Alors que le Maroc tissait sa toile sur le continent, on a aussi vu progressivement s’installer des Africains sur notre territoire. Migrants restés bloqués sur la route de l’Europe, étudiants, travailleurs ; les villes marocaines n’ont pas toujours su accueillir ces nouveaux arrivants. Et de vieux démons sont réapparus que nous ne devons pas occulter. «Sale nègre», «azzi», sont des expressions que les Noirs entendent malheureusement tous les jours. Je me souviens qu’une fois, je suis sortie de chez moi avec des boissons et des verres pour donner à boire à une bande de jeunes Camerounais qui dormaient dans la rue, à quelques mètres de ma maison. Une femme qui passait s’en est offusquée: «Pas la peine de récupérer les verres, m’a t-elle prévenu. Ils ont tous Ebola, il ne faut surtout pas s’approcher d’eux». Les préjugés ont encore la vie dure…

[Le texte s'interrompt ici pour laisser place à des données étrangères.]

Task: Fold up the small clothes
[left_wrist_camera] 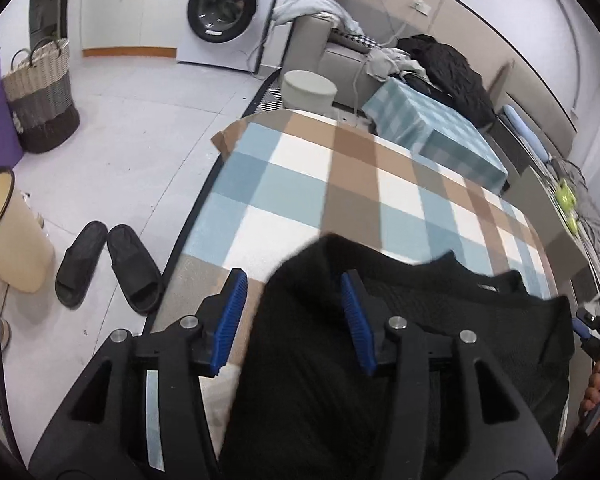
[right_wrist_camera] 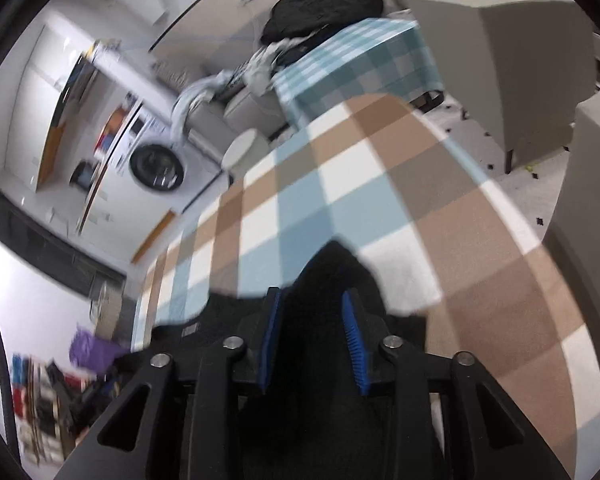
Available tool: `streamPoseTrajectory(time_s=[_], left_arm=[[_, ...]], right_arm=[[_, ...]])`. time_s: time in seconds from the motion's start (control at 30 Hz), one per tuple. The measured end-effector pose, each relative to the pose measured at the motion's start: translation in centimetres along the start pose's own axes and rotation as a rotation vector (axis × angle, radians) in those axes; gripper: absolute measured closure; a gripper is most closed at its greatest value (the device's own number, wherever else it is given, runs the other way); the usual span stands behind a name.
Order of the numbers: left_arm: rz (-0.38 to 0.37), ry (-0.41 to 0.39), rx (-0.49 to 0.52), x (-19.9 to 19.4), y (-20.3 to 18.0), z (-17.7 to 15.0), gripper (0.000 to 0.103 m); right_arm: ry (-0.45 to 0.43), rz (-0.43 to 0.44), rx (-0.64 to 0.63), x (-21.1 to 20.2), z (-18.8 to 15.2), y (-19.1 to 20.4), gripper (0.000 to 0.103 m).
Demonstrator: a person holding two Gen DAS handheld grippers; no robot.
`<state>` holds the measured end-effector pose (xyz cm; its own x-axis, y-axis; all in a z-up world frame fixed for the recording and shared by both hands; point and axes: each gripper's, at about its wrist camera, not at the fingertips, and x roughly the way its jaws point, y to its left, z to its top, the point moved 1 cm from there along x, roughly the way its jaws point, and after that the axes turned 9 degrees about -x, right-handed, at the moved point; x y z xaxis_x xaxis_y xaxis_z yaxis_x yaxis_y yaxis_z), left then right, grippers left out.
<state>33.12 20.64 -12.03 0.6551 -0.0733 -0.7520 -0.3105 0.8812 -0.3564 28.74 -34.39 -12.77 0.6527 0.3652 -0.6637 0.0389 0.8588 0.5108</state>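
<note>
A black knit garment [left_wrist_camera: 440,320] lies at the near end of the plaid-covered table [left_wrist_camera: 340,184]. My left gripper [left_wrist_camera: 294,300] is open, its blue pads wide apart; the garment's left sleeve drapes between and over the fingers. In the right wrist view the garment [right_wrist_camera: 332,272] bunches between the fingers of my right gripper [right_wrist_camera: 312,312], whose pads stand apart with black cloth filling the gap. The right gripper also shows at the left wrist view's right edge [left_wrist_camera: 592,332], at the garment's right side. The right wrist view is motion-blurred.
A washing machine [left_wrist_camera: 224,12], woven basket [left_wrist_camera: 40,96], beige bin [left_wrist_camera: 8,232] and black slippers [left_wrist_camera: 108,264] are on the floor to the left. A sofa with piled clothes [left_wrist_camera: 440,68] and a teal checked table [left_wrist_camera: 432,128] are beyond the table.
</note>
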Motion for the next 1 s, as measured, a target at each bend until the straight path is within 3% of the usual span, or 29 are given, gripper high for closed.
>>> streamPoseTrajectory(time_s=[0.07,0.27,0.3,0.33,0.37,0.47,0.57,0.67,0.73,0.8,1.0], left_arm=[[-0.009,-0.001,0.016,-0.6,-0.5,-0.6,0.051],[-0.029,0.002,0.039,-1.7,-1.9,-2.2,0.051],[-0.032,0.006,0.045,-1.8,-2.1,-2.4,0.051],[-0.035,0.009,0.046,-1.8,-2.2,-2.6,0.051],[-0.036,0.014,0.049,-1.8,-2.4,-2.8,0.051],[-0.028,0.022,0.063,-1.8,-2.7,-3.2,0.051],[-0.021,0.029,0.077,-1.5,-2.9,-3.4,0.051],[0.001,0.034,0.096,-0.8,-3.1,-3.3,0.051],[0.017,0.041,0.109,-0.2,-3.2,-3.1,0.051],[0.026,0.05,0.128,0.6,-3.6,-2.8,0.051],[0.148,0.128,0.284,4.9,-5.8,-3.2,0.049]], right_arm=[[0.026,0.024,-0.028,-0.3,-1.0,1.1,0.061],[0.118,0.088,-0.082,1.1,-3.3,4.0,0.059],[0.125,0.078,-0.084,1.6,-3.4,4.2,0.066],[0.135,0.068,-0.089,2.3,-3.5,4.4,0.09],[0.144,0.065,-0.091,2.9,-3.5,4.6,0.099],[0.1,0.098,-0.072,3.4,-2.3,5.0,0.1],[-0.002,0.044,-0.016,2.8,0.5,4.5,0.1],[-0.022,-0.016,0.049,3.0,2.1,3.4,0.092],[0.01,0.008,0.078,3.1,2.2,2.9,0.07],[-0.006,-0.004,0.048,2.4,1.9,3.0,0.06],[0.003,-0.035,-0.049,-0.3,0.2,2.9,0.056]])
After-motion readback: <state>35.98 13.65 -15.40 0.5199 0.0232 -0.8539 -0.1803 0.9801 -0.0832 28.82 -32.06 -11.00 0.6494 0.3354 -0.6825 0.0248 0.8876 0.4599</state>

Dès son accession au pouvoir, Mohammed VI a compris que le Maroc ne pouvait pas rester tributaire de sa relation avec une Europe de plus en plus fermée à sa rive sud. Il a donc pris le parti naturel de se déployer vers l’Afrique, retrouvant ainsi le lien avec son histoire. Car l’empire chérifien est africain et dans ses veines coulent le fleuve Sénégal et le sable des routes caravanières. Mohammed V était déjà une grande figure panafricaine. Son exil forcé à Madagascar a contribué à lui donner cette aura et c’est lui qui, en 1961, organisa à Casablanca une grande conférence des dirigeants africains. C’est d’ailleurs à cette occasion qu’ils rédigèrent les bases de ce qui deviendrait, plus tard, l’Organisation de l’Union africaine (UA).

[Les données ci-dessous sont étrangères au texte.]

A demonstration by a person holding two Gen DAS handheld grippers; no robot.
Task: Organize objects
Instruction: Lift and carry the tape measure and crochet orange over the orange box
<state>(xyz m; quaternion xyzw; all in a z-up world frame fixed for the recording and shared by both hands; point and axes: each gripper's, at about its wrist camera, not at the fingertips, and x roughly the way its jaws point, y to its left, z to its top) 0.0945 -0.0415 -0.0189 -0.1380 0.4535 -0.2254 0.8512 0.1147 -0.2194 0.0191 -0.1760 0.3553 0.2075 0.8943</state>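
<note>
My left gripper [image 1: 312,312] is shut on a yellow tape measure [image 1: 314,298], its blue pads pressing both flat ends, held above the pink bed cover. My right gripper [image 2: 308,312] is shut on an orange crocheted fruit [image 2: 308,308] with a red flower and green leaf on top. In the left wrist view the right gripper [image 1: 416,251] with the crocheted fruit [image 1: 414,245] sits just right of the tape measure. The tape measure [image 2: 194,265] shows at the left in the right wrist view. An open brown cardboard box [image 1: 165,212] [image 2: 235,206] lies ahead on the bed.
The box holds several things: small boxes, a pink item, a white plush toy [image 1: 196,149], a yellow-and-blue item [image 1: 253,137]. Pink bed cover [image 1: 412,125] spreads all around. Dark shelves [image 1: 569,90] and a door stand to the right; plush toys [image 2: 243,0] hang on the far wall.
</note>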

Le 30 janvier, le Maroc a officiellement réintégré l’UA après plus de trente ans d’absence et je dois dire que je l’ai vécu avec beaucoup d’émotion. Il y a déjà quelques années, les diplomates que je rencontrais me racontaient le travail de fourmi qu’ils effectuaient, discrets et efficaces, pour permettre au pays de continuer à compter dans le concert des nations africaines. En dix ans, la place du Maroc en Afrique a complètement changé et notre pays fait aujourd’hui figure de puissance régionale. Nos cadres voyagent dans toute l’Afrique, les médecins et les ONG marocaines exportent leur expertise et le roi est devenu, dans beaucoup de pays, une figure connue et respectée. Et s’il faut souhaiter que les relations politiques s’approfondissent, que les échanges économiques s’intensifient, il faut, avant tout, que cette relation s’incarne dans les échanges humains. Je souhaite que chaque Marocain ait l’occasion de ressentir, profondément, son identité africaine. Il faut favoriser les voyages, mais aussi l’importation et l’exportation de produits culturels, de livres, de musiques, de films. Pour cela, les médias doivent jouer leur rôle. Et il me paraît essentiel que l’Education nationale s’engage à ce que les enfants marocains apprennent d’où ils viennent et connaissent l’histoire de ce continent que le racisme et la haine ont trop longtemps divisé.